Do we have a problem here? I would say yes, we do. When so many of my clients ask me how to defend themselves and/or their pet from being harassed by loose dogs while out walking, or when they say their children cannot walk the family pet down their street, or ride their bike or rollerblade for fear of the loose dogs coming at them, I definitely think we have a problem. As a relatively new caretaker of a small dog, I can also appreciate the fear and vulnerability people have in attempting to walk their little dogs in their neighborhood.

In an ideal world, people would care enough about their canine companions to take the responsibility of sharing their lives with them seriously. They would provide a safe place for the dog to live indoors and a space outdoors free from intruders where they could get fresh air and eliminate. Their dog would be fed a healthy, nutritious diet, and would be exercised regularly. They would be taught to be okay by themselves so they could be left at home without being stressed out. They would also be taught, using gentle, humane techniques, a few of our words and gestures in order to increase our ability to communicate with our canine companion.

Also, in this ideal world, dogs would not get hit by cars as often, being maimed, injured, and/or killed by other predators, and they would not threaten us or our children as we attempted to drive, ride, walk, skate, etc. down our streets. AND a well-behaved, well-managed dog would be welcomed in a whole lot more environments than they are today.
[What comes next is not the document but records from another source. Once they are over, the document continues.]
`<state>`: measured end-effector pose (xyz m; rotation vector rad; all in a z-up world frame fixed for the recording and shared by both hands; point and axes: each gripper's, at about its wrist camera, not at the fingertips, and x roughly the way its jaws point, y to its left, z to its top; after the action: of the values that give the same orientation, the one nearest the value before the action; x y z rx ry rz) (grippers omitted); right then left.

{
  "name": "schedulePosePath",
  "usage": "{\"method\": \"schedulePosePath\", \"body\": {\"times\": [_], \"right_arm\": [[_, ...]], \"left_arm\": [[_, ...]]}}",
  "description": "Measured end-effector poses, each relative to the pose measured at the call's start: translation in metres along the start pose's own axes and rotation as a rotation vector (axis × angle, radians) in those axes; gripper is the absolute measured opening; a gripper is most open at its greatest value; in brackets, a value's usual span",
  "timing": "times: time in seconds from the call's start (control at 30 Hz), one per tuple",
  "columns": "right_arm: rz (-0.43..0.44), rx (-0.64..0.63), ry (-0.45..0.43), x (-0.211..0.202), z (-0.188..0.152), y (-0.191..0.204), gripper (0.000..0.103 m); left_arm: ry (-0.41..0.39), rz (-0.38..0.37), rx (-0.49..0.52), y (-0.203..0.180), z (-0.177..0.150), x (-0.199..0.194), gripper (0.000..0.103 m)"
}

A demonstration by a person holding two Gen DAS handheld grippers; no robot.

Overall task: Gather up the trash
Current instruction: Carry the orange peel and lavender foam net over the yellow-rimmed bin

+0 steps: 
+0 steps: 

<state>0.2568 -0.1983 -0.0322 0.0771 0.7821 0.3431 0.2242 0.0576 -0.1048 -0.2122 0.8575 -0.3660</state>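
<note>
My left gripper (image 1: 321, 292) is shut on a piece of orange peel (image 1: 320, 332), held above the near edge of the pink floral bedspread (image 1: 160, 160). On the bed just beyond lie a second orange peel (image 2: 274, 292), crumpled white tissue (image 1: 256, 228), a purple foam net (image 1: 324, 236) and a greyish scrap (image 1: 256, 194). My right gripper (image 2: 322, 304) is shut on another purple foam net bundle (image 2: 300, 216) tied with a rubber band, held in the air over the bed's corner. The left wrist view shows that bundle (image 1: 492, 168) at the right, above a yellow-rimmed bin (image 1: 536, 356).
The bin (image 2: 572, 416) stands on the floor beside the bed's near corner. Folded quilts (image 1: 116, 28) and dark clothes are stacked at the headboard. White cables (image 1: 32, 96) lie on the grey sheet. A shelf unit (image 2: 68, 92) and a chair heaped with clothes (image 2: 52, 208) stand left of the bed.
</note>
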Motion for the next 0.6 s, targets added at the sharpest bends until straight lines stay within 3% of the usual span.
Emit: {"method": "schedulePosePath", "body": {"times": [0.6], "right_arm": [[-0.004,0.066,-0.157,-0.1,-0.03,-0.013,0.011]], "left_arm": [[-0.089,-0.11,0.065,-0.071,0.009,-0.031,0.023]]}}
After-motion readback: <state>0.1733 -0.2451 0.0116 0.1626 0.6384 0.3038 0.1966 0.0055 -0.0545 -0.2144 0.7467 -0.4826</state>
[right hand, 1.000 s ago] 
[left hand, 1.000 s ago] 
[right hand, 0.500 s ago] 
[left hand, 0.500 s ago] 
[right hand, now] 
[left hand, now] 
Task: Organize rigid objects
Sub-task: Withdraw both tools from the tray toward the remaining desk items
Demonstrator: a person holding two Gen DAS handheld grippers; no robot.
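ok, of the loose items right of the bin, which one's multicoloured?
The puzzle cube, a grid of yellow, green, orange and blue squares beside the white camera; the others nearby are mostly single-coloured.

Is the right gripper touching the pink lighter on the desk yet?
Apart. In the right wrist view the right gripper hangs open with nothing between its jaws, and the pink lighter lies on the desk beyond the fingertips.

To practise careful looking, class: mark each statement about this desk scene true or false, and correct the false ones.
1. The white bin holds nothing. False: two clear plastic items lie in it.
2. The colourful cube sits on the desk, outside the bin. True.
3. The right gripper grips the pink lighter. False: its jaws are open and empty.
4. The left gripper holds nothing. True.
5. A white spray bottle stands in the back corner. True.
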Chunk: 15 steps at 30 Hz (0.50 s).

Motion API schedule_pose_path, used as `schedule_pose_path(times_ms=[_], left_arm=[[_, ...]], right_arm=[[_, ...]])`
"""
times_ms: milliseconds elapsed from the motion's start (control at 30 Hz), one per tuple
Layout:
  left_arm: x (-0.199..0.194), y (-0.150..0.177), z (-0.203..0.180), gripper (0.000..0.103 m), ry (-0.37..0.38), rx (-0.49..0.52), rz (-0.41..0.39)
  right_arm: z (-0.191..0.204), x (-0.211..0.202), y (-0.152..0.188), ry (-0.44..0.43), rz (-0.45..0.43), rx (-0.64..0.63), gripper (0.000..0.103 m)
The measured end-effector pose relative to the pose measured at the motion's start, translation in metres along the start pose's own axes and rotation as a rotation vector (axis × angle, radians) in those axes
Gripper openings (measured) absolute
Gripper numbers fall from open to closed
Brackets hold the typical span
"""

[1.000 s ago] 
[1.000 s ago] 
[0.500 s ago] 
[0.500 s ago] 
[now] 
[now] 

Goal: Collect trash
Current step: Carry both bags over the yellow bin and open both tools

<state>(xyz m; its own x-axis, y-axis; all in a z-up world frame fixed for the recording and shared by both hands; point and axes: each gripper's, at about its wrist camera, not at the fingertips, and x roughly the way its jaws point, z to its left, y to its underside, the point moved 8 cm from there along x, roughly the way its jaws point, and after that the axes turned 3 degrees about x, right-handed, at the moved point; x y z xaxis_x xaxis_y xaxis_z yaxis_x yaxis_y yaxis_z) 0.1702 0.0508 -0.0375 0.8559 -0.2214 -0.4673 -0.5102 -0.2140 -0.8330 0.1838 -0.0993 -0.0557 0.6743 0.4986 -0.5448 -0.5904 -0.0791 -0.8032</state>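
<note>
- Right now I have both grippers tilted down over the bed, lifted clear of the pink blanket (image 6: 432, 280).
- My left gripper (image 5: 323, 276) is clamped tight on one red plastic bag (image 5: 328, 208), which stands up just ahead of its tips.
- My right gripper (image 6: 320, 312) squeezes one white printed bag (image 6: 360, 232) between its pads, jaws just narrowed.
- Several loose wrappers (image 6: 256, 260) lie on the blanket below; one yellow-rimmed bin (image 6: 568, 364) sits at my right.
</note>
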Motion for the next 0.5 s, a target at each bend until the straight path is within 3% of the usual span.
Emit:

So please, those of you who live with dogs, THINK about the consequences of allowing your dog to run amuck. You are not only wreaking havoc for your neighborhood, but you really are jeopardizing more of your freedom than you realize. AND, your dog’s well-being is constantly on the line as he is dodging cars (did you know if your dog causes an accident YOU are responsible??! !), and/or defending himself from other predators (humans included! !). His health could also be compromised, depending on what garbage he’s discovered, or what animal he may be threatening (porcupine, skunk, raccoon, etc.) By being (or becoming) a responsible caretaker for your dog, your relationship with your dog as well as your neighborhood will be greatly enhanced.